The man shook his head sadly. “So cold. I can . . . feel death creeping . . . over me.” He struggled to sit up, but was too weak.
Marcus reached for the pillow from his own bed and placed it behind the man’s head, raising him slightly. “What is your name?” Perhaps his identity would give them a clue as to why he was sailing dangerous waters.
Marcus straightened. He’d heard that name over the years associated with some of the most fantastical treasure-hunting stories shared amongst the clans. It was only a couple of years ago that a tale had spread of Jacob Thorne finding the legendary Spanish galleon, El Grande, that sank in sixteen hundred and eighty-three. Only four of the four hundred and ninety-six men survived, but not one of them could tell where the ship sank after encountering a hurricane. The ship was said to be carrying silver bullion, spices, gold, pearls, and emeralds.
“Is it true that you found the El Grande?” Marcus asked as he carefully studied the man’s face. Looking for any signs of deception.
“I did.” The hint of a smile pulled up Jacob’s lips. “And I brought its treasure back to Scotland.”
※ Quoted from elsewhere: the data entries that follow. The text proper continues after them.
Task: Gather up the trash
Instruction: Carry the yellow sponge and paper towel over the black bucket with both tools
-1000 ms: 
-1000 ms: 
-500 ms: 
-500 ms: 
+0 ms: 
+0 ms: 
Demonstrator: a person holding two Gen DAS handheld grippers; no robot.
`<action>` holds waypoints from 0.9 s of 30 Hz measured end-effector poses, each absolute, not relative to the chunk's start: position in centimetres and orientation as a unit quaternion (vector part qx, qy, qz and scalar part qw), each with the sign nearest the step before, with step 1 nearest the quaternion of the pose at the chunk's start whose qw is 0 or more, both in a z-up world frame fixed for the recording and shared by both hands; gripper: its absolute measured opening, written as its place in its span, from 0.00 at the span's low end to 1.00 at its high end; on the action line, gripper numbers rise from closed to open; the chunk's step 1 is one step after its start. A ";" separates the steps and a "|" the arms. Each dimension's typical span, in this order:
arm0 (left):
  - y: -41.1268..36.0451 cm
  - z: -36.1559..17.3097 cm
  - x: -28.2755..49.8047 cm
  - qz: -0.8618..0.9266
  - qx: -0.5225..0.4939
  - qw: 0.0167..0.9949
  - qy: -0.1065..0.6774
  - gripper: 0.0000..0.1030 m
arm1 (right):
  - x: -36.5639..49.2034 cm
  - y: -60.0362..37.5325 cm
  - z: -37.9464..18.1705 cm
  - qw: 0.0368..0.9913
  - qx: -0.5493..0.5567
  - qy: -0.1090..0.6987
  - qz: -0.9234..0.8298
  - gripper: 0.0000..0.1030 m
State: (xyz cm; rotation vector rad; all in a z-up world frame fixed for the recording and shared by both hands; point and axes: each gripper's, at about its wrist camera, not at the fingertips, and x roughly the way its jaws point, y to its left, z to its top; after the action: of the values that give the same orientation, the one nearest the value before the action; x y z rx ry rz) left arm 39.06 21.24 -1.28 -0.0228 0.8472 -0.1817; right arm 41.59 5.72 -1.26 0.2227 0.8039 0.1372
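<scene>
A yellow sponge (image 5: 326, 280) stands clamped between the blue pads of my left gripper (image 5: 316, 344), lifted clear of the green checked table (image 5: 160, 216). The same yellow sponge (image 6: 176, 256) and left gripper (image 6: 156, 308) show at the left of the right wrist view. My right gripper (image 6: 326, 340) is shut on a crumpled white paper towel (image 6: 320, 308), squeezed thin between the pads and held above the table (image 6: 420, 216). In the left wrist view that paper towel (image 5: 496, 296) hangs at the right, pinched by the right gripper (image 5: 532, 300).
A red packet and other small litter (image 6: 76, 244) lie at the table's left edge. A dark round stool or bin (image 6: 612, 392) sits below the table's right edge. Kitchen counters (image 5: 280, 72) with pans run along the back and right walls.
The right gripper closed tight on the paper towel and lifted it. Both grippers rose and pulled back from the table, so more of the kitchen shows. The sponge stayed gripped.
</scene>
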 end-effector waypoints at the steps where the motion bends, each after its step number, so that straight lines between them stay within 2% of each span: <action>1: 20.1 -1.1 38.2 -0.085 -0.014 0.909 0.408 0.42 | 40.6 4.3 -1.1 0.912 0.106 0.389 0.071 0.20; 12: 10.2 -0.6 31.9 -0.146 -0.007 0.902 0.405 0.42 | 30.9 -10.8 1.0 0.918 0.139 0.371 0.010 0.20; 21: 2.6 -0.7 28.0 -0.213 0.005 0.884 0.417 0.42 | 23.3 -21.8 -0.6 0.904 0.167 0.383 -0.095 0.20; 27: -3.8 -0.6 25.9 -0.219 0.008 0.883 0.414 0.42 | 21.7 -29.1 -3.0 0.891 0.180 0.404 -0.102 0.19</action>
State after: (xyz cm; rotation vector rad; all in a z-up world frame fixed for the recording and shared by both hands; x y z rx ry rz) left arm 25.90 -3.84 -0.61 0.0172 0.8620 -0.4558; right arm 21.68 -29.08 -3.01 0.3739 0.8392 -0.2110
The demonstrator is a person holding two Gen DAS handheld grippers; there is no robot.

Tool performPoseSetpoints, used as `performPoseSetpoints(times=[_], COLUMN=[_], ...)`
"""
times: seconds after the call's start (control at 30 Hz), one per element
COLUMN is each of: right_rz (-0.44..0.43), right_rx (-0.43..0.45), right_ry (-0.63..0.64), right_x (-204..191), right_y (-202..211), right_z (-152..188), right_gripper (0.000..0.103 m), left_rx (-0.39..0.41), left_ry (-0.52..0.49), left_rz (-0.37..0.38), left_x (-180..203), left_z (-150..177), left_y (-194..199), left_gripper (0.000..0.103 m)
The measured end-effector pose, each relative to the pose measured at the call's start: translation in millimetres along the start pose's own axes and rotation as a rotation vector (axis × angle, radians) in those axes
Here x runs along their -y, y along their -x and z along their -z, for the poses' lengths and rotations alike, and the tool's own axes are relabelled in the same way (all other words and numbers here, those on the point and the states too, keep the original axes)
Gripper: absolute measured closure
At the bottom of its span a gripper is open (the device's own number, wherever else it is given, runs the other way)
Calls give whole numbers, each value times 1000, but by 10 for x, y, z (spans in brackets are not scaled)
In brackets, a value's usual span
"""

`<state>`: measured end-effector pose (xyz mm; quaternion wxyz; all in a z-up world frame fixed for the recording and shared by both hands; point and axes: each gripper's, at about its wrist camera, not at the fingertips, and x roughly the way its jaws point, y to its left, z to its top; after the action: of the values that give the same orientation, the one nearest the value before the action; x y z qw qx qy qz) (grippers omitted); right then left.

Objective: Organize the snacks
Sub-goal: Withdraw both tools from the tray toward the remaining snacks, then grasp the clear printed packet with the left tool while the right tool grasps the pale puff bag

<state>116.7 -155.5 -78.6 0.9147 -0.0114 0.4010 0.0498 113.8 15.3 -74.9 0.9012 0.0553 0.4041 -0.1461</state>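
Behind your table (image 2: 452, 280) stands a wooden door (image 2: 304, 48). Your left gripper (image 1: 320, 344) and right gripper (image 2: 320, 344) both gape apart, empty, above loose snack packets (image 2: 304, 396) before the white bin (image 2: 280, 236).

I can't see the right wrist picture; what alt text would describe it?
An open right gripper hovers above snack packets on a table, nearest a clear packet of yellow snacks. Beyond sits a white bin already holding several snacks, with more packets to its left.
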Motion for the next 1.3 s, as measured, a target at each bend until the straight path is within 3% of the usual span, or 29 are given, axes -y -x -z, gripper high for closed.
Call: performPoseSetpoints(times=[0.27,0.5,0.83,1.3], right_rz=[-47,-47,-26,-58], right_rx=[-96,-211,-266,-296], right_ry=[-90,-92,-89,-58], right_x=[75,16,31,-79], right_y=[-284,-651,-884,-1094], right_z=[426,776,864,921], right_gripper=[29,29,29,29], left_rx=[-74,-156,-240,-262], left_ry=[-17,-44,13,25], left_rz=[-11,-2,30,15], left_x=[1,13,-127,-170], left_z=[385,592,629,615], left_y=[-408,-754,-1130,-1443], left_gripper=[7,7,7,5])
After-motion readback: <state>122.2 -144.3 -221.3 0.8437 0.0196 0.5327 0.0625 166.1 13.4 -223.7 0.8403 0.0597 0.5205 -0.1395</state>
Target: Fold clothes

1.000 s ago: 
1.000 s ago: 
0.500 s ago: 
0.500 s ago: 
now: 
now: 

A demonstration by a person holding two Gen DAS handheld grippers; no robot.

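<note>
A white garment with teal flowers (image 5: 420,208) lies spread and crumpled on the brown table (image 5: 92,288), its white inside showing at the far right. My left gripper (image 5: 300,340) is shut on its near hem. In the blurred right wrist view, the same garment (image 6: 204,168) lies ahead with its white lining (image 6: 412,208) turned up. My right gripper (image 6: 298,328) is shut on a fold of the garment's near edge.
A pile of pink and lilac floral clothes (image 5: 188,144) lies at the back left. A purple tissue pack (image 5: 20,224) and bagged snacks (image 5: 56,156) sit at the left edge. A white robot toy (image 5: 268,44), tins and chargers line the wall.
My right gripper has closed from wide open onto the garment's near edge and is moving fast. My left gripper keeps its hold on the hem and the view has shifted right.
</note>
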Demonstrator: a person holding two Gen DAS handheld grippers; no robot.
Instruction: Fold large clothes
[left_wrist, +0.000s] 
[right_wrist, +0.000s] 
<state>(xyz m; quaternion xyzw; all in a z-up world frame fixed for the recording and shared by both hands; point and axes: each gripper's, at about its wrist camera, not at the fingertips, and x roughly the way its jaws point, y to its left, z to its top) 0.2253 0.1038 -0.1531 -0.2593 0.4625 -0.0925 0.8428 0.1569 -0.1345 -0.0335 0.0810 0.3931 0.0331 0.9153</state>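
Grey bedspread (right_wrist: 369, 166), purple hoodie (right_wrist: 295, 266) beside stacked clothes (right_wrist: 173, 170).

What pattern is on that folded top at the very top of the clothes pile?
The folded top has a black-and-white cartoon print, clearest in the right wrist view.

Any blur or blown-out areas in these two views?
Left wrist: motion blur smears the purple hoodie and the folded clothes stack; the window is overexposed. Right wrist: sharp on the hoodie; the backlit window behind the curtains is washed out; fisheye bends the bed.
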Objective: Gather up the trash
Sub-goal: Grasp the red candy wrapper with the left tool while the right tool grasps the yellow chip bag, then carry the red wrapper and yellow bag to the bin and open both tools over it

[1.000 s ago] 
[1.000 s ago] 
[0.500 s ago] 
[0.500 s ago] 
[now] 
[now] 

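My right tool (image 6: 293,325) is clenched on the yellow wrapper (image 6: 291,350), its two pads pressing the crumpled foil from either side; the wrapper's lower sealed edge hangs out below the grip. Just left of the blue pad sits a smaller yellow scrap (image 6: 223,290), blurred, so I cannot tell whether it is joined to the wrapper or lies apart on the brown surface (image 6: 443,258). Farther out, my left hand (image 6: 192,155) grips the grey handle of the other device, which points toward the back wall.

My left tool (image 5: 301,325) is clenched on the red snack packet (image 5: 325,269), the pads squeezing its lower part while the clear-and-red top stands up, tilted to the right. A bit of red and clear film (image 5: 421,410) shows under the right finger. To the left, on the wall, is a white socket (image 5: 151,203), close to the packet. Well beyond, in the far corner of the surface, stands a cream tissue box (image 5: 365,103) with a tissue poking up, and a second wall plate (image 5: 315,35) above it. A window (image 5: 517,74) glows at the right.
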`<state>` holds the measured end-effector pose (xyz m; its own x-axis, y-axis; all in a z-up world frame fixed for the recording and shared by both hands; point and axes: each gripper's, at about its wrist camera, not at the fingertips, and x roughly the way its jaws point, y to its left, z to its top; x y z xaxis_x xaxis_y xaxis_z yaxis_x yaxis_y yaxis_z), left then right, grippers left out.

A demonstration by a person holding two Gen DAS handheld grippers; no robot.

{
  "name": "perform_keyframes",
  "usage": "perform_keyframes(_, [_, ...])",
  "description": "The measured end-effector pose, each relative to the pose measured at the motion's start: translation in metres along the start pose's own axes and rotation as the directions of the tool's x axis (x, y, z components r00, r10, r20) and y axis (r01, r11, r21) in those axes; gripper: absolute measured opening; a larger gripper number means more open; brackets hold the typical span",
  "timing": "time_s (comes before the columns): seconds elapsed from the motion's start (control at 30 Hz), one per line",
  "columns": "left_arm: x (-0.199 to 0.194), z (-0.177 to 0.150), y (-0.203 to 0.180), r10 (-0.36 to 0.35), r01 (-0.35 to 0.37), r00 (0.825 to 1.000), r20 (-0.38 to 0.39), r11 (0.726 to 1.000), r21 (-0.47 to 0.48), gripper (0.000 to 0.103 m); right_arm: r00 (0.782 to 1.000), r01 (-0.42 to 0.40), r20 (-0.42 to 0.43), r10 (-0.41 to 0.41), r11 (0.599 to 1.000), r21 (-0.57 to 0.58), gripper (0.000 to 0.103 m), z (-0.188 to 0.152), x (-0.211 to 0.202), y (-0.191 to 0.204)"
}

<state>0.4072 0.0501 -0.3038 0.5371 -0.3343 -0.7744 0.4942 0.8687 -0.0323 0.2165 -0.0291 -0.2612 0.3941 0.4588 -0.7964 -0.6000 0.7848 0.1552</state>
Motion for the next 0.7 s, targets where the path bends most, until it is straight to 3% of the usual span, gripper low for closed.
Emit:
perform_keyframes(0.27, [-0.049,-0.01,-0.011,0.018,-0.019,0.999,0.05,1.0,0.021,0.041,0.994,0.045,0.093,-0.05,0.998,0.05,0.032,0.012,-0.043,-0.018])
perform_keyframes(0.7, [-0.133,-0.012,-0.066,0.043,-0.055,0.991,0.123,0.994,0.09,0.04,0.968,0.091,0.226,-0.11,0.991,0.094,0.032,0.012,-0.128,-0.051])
The pride momentarily shining in Jacob’s eyes validated the claim. Marcus’s stomach clenched. ’Twas exactly the type of treasure he himself needed to discover in order to establish a life for himself and Rowena. “If you found such a treasure then why were you out on the sea looking for more?”
“Some men hunt treasure for the money. Others for adventure. I discovered . . . I fall into the latter after my first discovery . . . nearly forty years ago.”
Eck straightened. “What did you do with all that bounty? Would there be anywhere safe to store such a treasure?”
Jacob swallowed hard and closed his eyes for a moment before proceeding. “I put fourteen chests filled with treasure in a place . . . no one would think to search . . . the Cave of Gold. Terrifying legends of the place . . . would protect my wealth, but not death.” He turned his head towards Marcus. “Recently, I was searching for two Spanish galleons that were said to be laden with gold off the shores of Sandwood Bay. They are there—I know it. My men and I found . . . a few Spanish coins. There are more. Before we could retrieve them, the wind changed . . . It blew our vessel onto the rocks. The Mandara broke in two. We had no chance . . . to lower the boats.”
“What day was that?” Eck asked, his voice soft.
Jacob’s brow furrowed, remembering. “September twenty-fifth.”
“Five days ago.” A wave of sympathy came over Marcus. It truly was a miracle the man was still alive after being exposed to the elements for so long.
“You saved me . . . so I will tell you. Continue my legacy. Promise to do something good . . . with the treasure.” Jacob reached out and curled his cold fingers around Marcus’s hand.
Marcus’s chest tightened, making it difficult to breathe. “I promise,” he said, though he had no idea how he would fulfil what the old man asked.
The man’s eyes drilled into Marcus’s. “I believe . . . you.” His voice was a mere breath of sound.
Marcus released Jacob’s hand. “Rest for now. We will talk later.”
Jacob shook his head. “I am dying . . . there’s no time. Deep in the Cave of Gold . . . I’ve hidden the fourteen chests. They’re yours . . . for trying to help me.” His chest rattled with every breath. “The two galleons . . . you’ll find them at the bearings I’ve scratched into the flesh of my arm.” He raised his left arm briefly before collapsing onto the cot once more.
Eck frowned down at the dying man. “Why would you hide your gold in a place called ‘The Cave of Gold?’ Isn’t that an invitation for thievery?”
“Too haunted.” Jacob’s lips tugged up as his face turned even more ashen in colour. “Too dangerous. Perfect hide.”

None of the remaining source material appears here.